LISTEN. Today in Environmental Ethics we're receiving more Wendell Berry.
I choose that word deliberately. Wendell's wisdom is a gift, a receipt to treasure. The astute hypothetical aliens who might ask for more Chuck would do well to ask for another Berry too.
In CoPhi it's time for Aristotle. That serendipitously coincides with the lead-off slot I've been graciously asked to fill in the Honors Fall Lecture Series.
My CoPhi Section #12 will thus crash their party on the other side of campus at 2:40 this afternoon, where we'll consider Aristotle on friendship and happiness. I'm likely to bring Wendell into that conversation as well. I've already noticed some affinity between he and Socrates, now I think I also detect an Aristotelian strain in the farmer-poet from Port Royal. That does leave Plato the odd man out.
In particular, I notice the echo in Wendell of Aristotle's insistence on creating strong communal lives wherein individuals have learned to trust and thus mutually support one another. That's the collective form of friendship, or at least its cousin. Good friends, good neighbors, and good citizens share a great deal of common ground. "We need better government, no doubt about it," writes Wendell in his 1970 essay Think Little. "But we also need better minds, better friendships, better marriages, better communities."
Aristotle's great theme, in the broadly-ethical sphere that asks what it means to live a good human life and thus to flourish and attain happiness, is ευδαιμονια [eudaimonia]. Nigel Warburton's mnemonic is worth remembering, even if a native Greek speaker might say it mangles the proper pronunciation: a flourishingly happy human is one who has succeeded in replacing you die with a virtuous life of αρετη [aretê], and thus has begun really to live. That's excellent.
Wendell's great theme, bound up with love of one's homeplace and a willingness to work joyously to sustain it, live from it, try to improve it, and ultimately pass it along to its next generation of caretakers, is also (I submit) something like Aristotle's version of happiness. Both aim at the great Graceful Life prize, αταραξια [ataraxia], serenity, tranquility, peace of mind, freedom from pain and fear. And happiness. "Be joyful, though you've considered all the facts."

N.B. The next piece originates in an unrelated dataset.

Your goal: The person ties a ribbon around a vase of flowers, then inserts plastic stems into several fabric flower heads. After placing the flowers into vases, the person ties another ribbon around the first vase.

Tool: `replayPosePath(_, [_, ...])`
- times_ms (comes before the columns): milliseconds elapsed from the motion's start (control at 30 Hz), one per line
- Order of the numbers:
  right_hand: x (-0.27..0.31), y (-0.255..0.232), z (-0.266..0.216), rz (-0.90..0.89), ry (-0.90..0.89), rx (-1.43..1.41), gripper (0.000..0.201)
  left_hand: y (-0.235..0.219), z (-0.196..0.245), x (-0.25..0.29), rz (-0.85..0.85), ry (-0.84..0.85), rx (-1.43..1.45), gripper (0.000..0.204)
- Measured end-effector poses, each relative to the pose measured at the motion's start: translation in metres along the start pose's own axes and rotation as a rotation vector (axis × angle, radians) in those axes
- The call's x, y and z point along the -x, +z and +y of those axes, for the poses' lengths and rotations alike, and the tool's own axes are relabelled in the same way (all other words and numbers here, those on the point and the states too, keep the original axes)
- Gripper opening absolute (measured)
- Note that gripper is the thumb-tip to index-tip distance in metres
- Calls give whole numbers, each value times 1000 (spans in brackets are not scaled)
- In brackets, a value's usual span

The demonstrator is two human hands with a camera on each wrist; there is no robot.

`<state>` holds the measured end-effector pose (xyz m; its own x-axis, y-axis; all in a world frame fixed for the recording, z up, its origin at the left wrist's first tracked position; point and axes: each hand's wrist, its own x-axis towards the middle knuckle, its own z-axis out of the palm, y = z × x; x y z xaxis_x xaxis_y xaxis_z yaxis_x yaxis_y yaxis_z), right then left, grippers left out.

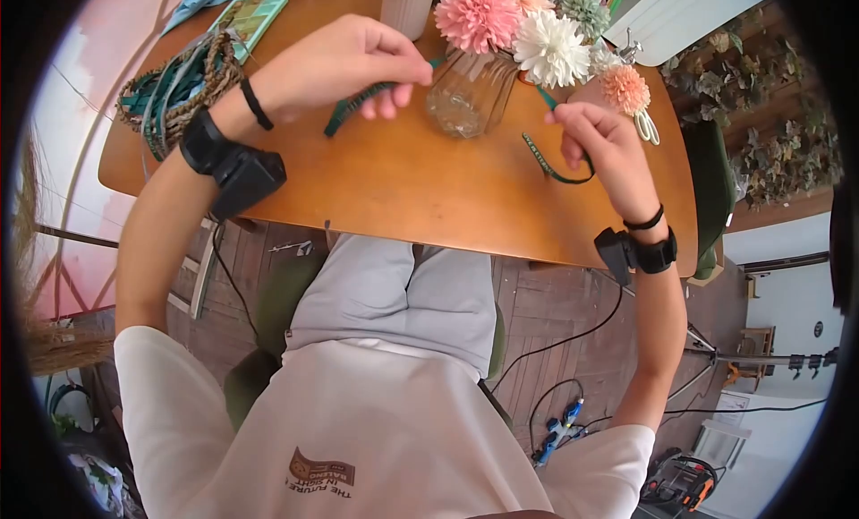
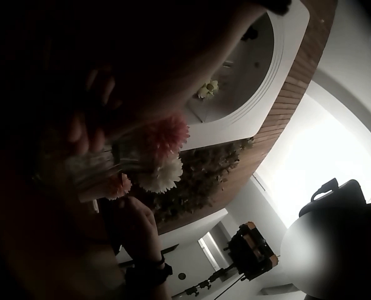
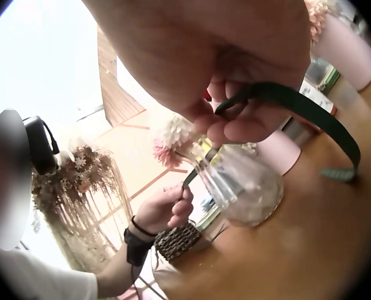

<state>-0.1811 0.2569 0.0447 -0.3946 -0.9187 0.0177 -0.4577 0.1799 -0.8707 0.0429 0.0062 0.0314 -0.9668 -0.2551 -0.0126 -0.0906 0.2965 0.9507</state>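
A dark green ribbon with pale lettering [image 1: 351, 110] is pinched in my left hand [image 1: 353, 64], its end hanging below the fingers. My right hand [image 1: 611, 152] pinches green ribbon too, and a loose end [image 1: 557, 174] curls beneath it. Between the hands stands a clear ribbed glass vase [image 1: 467, 94] holding pink [image 1: 477, 16] and white [image 1: 551, 48] flowers. From the right wrist view, the ribbon [image 3: 304, 106] loops out of the curled right fingers, and the vase [image 3: 245, 187] is behind. The left wrist view is dark; whether the ribbon passes behind the vase cannot be told.
A woven basket of ribbons [image 1: 174, 94] sits at the table's left, beside a green patterned box [image 1: 255, 22]. Behind the vase is a pale pot [image 1: 407, 11]. An orange flower [image 1: 625, 89] lies at the right near a pink pot [image 1: 586, 94]. The table edge [image 1: 429, 243] faces my lap.
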Motion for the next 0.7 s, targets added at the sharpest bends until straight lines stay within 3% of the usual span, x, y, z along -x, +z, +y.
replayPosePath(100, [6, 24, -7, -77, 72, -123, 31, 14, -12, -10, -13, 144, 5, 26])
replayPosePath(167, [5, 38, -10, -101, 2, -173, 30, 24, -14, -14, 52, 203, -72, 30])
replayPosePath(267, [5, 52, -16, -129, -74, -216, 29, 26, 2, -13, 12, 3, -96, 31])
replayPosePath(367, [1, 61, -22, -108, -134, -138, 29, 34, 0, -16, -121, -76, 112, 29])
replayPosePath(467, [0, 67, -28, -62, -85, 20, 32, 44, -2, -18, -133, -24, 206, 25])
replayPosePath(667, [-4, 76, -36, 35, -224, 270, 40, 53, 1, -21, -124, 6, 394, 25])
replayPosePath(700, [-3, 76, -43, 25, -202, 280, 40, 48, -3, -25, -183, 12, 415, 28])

But Wendell disagrees with Aristotle and Solon (“Count no man happy until he is dead"), we must take our happiness where and when we find it.
I've made a few slides, probably too many and still in poor order. But they'll get us talking. That too is something Wendell shares with the sage of Stagira, an uncommon ability to provoke constructive conversation. And so the Socratic gadfly from Kentucky is also an Aristotelian provocateur.